The answer must be one number: how many lines in the data below include the string "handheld".
=== INFORMATION GIVEN ===
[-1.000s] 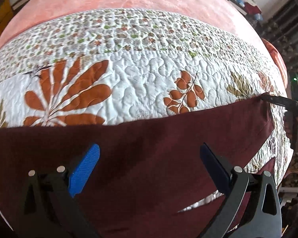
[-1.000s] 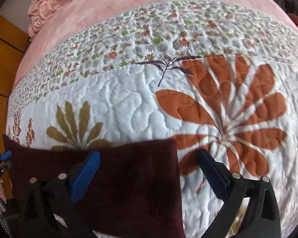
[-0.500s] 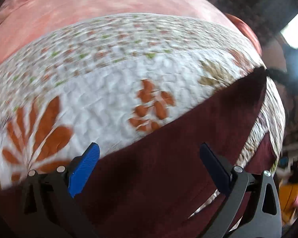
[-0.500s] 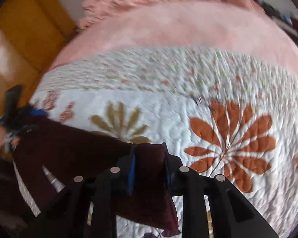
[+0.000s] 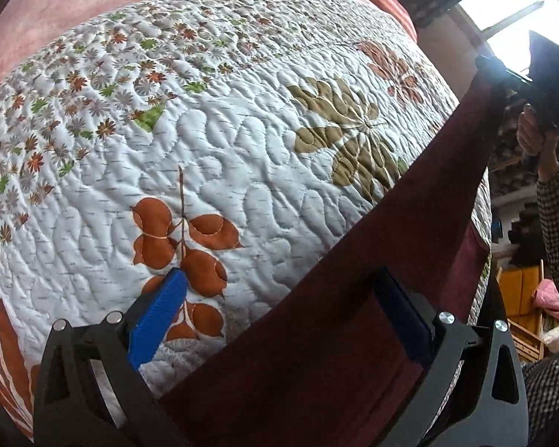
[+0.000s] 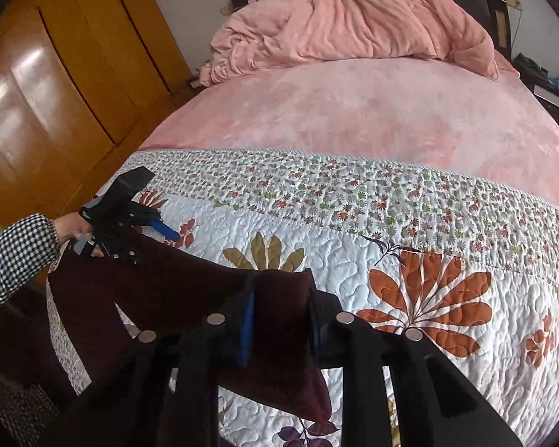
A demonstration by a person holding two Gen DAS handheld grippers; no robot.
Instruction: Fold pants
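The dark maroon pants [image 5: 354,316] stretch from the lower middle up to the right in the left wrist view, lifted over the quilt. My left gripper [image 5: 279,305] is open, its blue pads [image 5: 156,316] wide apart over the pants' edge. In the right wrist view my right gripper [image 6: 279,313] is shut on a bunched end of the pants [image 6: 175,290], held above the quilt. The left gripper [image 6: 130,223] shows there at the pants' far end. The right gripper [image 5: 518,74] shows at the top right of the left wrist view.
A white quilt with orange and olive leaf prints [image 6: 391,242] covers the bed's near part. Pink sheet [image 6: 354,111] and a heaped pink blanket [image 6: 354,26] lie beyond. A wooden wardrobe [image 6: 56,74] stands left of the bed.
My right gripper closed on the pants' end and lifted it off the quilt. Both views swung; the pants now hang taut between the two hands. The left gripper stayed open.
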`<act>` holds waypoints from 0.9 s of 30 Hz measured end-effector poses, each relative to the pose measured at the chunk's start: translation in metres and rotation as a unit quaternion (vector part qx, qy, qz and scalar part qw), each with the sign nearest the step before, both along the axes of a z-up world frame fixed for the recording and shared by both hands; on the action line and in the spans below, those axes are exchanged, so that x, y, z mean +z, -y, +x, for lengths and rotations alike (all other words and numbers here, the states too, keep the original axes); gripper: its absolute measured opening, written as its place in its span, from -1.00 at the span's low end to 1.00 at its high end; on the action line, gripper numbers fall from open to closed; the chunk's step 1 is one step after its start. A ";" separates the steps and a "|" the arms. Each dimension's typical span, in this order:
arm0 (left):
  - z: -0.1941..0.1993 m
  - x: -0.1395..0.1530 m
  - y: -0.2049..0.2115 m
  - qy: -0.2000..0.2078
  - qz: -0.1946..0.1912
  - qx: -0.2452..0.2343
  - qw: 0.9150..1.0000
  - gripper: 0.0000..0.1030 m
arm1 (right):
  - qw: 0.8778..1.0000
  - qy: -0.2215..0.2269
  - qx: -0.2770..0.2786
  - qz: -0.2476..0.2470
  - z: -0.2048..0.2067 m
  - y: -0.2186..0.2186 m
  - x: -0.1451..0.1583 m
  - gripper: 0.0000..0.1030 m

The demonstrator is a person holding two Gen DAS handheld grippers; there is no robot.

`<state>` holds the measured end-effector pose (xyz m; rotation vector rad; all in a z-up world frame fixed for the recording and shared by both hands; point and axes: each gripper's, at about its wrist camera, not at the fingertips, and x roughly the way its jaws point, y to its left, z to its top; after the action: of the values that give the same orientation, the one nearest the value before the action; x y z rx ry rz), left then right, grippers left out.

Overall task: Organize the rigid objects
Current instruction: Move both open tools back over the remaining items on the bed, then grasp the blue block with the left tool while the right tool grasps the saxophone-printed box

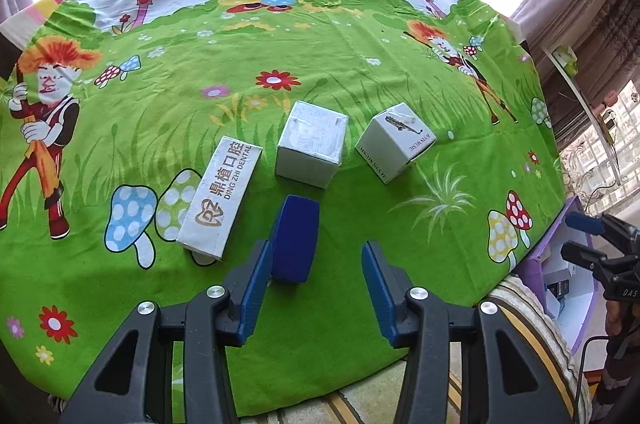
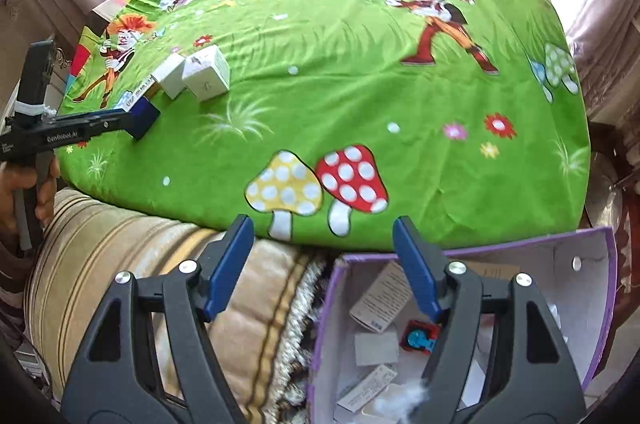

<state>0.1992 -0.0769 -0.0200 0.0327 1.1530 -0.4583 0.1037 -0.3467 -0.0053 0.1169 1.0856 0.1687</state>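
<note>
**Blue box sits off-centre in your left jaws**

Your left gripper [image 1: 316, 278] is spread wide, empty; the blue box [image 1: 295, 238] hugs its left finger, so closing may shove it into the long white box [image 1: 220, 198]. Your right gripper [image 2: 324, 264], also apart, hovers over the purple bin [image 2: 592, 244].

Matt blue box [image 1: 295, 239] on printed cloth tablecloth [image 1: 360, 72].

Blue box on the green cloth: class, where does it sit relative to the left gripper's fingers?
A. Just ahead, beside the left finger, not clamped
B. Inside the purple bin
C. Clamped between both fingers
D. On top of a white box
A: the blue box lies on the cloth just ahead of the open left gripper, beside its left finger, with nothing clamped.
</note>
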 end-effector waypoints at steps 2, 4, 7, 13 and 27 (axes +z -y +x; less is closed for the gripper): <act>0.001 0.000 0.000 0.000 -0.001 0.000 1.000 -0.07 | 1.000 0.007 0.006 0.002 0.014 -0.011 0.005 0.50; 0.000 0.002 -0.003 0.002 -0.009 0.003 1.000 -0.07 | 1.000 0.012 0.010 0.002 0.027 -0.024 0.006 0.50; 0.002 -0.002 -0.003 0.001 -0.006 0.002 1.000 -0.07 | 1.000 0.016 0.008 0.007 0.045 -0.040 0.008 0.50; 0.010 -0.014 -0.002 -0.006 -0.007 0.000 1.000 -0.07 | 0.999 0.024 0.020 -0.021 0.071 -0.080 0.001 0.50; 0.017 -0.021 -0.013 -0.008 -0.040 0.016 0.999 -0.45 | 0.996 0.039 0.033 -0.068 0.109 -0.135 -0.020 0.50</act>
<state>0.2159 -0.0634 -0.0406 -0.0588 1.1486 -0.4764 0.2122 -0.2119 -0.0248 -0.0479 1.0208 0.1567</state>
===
§ **RESULT**
2